## GOAL OF THE EXERCISE
Copy verbatim the block of lines in the entries below whose first line contains "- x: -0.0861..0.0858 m" and whose last line contains "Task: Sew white". Leave out all other lines.

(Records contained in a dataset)

□ □ □

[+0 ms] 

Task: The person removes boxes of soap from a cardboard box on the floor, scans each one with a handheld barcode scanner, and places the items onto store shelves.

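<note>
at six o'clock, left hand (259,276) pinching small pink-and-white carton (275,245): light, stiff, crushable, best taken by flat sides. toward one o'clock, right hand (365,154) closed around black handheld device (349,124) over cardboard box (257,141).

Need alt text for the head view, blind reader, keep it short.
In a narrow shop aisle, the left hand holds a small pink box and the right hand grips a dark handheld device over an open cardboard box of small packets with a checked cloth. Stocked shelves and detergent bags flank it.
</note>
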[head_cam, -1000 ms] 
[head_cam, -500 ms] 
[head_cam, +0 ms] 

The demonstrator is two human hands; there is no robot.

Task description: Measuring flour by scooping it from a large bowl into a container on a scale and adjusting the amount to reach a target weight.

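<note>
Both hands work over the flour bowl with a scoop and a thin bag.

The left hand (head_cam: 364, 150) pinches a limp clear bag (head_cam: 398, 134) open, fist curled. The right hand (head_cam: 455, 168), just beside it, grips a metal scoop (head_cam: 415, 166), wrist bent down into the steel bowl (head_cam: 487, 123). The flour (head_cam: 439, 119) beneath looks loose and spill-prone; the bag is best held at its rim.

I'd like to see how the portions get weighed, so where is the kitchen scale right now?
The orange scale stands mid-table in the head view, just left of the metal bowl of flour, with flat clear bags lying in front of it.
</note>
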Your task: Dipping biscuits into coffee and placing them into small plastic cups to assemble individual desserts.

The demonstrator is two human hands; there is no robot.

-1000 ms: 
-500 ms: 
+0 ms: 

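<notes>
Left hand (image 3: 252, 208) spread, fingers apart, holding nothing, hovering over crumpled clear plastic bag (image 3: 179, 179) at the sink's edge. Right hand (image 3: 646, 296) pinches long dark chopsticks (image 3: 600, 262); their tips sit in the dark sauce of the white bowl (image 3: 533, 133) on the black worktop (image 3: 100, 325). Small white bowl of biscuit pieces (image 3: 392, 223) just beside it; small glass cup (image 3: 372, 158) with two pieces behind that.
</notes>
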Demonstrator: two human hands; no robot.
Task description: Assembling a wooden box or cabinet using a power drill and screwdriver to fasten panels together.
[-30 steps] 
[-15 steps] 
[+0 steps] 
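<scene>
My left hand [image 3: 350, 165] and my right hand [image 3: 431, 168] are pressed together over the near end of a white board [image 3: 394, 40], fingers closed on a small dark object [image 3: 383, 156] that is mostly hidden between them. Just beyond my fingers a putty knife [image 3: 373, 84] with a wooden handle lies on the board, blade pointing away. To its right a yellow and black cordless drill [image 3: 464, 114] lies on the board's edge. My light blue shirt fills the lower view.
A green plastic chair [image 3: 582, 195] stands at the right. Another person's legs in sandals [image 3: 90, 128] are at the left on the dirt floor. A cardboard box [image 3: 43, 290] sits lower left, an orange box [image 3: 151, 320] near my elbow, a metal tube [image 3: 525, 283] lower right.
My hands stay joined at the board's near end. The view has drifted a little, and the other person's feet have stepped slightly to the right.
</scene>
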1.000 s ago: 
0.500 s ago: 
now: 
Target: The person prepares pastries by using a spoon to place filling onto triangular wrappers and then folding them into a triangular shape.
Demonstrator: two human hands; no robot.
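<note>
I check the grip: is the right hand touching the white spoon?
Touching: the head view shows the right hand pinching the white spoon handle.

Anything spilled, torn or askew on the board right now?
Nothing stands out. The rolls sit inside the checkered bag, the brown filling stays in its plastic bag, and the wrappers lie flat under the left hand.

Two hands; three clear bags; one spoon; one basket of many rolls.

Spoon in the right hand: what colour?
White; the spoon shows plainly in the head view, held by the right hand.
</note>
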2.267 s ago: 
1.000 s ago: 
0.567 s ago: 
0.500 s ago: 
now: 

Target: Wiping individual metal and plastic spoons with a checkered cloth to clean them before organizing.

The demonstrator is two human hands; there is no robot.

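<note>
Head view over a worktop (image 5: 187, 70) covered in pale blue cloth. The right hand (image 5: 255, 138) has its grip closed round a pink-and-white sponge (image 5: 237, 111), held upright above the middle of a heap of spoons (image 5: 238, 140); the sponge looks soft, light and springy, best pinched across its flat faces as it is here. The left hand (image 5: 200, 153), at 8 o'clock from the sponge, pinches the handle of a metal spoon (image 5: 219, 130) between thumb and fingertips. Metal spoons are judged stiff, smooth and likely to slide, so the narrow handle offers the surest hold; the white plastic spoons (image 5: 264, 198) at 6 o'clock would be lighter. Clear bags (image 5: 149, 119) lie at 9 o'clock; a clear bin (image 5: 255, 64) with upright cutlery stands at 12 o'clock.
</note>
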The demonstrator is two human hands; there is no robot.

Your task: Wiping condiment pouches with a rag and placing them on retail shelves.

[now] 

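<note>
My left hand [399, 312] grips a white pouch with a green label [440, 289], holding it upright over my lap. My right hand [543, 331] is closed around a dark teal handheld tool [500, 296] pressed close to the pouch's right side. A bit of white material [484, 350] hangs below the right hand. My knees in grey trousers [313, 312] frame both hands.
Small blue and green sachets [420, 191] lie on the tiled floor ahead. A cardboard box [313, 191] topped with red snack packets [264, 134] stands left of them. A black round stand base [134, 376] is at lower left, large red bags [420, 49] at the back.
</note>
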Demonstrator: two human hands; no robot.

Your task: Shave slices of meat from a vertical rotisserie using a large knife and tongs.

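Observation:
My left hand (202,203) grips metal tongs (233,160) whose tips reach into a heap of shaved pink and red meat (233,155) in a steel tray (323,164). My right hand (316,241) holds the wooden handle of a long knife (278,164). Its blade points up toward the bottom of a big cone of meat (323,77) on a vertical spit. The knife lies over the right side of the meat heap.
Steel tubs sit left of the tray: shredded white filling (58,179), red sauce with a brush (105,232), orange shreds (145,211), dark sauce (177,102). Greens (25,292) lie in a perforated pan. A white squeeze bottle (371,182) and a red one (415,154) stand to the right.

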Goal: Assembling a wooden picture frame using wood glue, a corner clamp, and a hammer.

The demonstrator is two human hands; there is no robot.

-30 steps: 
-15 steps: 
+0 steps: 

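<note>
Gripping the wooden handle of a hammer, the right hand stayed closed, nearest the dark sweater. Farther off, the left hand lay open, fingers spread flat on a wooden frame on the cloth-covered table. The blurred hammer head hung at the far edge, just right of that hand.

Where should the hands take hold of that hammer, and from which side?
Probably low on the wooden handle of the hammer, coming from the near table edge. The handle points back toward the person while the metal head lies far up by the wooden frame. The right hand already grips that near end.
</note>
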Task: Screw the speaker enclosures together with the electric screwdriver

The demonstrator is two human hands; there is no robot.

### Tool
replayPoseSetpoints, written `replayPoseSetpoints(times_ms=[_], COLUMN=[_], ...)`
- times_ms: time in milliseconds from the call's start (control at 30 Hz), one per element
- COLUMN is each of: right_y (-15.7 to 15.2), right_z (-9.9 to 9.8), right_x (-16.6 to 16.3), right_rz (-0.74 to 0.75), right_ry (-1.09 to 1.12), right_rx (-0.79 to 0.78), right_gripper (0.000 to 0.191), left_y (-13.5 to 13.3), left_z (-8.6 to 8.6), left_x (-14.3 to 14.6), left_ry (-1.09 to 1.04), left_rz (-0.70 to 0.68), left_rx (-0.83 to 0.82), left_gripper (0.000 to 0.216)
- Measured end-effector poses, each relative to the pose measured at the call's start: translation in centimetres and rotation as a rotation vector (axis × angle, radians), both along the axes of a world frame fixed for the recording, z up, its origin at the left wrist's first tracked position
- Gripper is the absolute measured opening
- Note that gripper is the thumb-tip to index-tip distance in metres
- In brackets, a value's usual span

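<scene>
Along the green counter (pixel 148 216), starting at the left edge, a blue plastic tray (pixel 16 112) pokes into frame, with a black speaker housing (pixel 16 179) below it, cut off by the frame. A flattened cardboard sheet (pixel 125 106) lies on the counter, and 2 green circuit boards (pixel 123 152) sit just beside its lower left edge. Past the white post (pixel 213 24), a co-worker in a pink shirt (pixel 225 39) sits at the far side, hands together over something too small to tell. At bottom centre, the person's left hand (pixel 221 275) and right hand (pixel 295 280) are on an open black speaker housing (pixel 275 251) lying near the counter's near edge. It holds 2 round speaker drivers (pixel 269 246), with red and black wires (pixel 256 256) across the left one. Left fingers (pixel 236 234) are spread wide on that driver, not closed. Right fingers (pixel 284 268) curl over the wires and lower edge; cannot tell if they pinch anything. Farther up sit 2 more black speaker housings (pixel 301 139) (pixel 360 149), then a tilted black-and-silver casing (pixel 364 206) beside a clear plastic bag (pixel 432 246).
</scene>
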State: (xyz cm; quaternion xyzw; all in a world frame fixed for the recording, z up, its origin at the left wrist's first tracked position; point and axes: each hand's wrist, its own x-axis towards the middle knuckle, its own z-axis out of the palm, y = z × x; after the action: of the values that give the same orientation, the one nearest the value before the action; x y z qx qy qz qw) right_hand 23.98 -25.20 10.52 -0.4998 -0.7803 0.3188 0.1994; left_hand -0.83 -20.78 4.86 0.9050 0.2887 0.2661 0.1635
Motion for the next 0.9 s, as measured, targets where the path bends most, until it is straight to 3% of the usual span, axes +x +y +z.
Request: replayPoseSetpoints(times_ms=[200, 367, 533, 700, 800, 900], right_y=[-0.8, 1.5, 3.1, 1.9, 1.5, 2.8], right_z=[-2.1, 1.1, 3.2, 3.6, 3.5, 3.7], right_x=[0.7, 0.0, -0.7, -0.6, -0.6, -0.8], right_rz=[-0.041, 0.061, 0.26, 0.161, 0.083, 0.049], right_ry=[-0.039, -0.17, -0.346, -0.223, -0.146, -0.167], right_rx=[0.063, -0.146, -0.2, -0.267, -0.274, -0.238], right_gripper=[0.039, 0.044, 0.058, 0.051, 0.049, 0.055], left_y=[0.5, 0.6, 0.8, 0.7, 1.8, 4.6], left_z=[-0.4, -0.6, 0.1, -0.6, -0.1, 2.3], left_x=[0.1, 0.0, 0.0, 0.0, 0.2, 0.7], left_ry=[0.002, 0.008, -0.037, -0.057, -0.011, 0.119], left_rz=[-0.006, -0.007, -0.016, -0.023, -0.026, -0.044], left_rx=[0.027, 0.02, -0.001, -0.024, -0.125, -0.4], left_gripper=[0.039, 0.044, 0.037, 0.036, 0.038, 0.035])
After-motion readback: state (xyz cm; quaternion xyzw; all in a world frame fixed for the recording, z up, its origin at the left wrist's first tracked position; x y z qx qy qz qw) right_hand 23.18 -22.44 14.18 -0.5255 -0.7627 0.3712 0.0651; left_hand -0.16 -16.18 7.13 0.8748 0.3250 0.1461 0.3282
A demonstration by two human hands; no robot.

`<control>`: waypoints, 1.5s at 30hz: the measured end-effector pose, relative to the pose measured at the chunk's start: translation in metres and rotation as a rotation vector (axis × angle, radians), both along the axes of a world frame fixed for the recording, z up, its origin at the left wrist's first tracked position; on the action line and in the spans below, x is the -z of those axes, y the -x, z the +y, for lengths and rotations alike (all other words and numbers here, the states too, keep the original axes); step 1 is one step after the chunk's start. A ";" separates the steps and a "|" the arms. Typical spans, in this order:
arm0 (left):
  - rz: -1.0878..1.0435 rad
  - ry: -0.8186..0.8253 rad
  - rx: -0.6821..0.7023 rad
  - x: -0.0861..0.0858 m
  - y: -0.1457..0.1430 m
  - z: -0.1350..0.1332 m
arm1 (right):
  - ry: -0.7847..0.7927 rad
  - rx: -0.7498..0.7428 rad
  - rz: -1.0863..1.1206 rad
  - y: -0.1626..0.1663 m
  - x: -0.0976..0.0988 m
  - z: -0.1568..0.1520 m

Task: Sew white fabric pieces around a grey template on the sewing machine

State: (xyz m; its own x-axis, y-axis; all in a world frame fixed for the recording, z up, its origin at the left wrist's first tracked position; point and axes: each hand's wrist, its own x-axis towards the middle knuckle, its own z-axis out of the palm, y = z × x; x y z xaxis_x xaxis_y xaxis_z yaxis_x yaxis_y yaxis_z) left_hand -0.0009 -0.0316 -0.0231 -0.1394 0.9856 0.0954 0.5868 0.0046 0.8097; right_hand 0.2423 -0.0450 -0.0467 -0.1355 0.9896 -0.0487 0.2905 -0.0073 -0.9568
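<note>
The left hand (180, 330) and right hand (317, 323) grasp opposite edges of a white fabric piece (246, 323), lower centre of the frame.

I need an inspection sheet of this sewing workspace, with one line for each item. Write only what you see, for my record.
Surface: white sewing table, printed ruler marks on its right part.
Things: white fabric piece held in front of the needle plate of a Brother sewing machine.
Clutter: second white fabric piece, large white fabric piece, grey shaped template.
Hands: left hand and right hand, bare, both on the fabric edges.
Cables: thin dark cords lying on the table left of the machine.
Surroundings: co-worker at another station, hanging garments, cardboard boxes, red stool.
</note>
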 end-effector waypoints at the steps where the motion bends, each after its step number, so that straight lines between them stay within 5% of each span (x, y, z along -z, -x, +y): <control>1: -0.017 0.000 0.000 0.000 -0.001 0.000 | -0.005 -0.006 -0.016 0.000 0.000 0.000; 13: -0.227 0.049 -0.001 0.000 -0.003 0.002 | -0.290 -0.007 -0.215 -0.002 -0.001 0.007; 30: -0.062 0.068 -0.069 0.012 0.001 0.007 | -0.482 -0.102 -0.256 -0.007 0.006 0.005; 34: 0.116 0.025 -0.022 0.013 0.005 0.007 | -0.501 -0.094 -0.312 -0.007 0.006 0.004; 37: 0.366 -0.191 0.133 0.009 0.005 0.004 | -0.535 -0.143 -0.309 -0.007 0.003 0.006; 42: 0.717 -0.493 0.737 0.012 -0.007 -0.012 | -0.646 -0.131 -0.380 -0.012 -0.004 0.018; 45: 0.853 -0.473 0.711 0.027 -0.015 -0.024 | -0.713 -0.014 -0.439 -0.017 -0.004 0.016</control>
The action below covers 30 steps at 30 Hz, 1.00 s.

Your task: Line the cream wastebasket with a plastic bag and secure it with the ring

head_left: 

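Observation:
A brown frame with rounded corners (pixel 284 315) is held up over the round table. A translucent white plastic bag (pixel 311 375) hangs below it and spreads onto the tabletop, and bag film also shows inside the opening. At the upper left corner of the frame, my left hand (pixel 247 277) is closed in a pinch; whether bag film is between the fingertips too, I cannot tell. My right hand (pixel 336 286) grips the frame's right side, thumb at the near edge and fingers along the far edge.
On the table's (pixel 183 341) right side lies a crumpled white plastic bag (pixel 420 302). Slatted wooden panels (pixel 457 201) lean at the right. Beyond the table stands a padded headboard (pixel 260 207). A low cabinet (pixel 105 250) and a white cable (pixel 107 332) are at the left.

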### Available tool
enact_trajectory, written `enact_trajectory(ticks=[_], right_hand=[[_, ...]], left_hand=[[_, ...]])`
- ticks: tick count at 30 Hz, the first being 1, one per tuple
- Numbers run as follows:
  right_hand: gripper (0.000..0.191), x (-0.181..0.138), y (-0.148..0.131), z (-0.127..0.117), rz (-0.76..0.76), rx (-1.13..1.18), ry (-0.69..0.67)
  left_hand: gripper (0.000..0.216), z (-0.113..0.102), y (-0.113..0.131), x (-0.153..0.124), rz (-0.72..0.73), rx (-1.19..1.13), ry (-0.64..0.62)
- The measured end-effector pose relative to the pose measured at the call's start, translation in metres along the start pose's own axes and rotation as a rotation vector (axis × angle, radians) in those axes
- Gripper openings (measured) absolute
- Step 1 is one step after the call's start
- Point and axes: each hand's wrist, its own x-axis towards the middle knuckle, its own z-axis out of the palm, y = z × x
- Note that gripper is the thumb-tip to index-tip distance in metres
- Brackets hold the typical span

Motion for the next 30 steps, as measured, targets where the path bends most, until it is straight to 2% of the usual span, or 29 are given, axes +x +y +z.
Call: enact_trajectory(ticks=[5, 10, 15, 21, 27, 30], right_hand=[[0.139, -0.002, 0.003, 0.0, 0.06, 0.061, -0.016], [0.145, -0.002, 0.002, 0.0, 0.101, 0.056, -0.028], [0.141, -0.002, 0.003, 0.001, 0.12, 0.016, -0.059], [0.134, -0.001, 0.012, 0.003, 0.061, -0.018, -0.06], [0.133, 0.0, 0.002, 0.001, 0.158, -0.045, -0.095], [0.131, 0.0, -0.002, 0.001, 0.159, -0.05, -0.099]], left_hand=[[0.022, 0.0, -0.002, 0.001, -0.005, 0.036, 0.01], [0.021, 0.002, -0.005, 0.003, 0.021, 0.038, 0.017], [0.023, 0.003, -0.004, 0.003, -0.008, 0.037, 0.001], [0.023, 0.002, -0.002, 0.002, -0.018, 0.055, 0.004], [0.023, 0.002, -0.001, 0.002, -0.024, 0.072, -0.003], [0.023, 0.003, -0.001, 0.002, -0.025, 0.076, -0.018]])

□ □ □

## RESULT OF THIS EXERCISE
  - x: -0.0861..0.0858 m
  - y: -0.1457..0.1430 m
  - z: -0.1350..0.1332 m
arm1 (right):
  - ry: -0.7847..0.7927 rad
  - rx: -0.7498..0.7428 rad
  - rz: -1.0863..1.1206 rad
  - y: -0.1626..0.1663 m
  - x: -0.0976..0.0988 m
  - z: -0.1568..0.1520 m

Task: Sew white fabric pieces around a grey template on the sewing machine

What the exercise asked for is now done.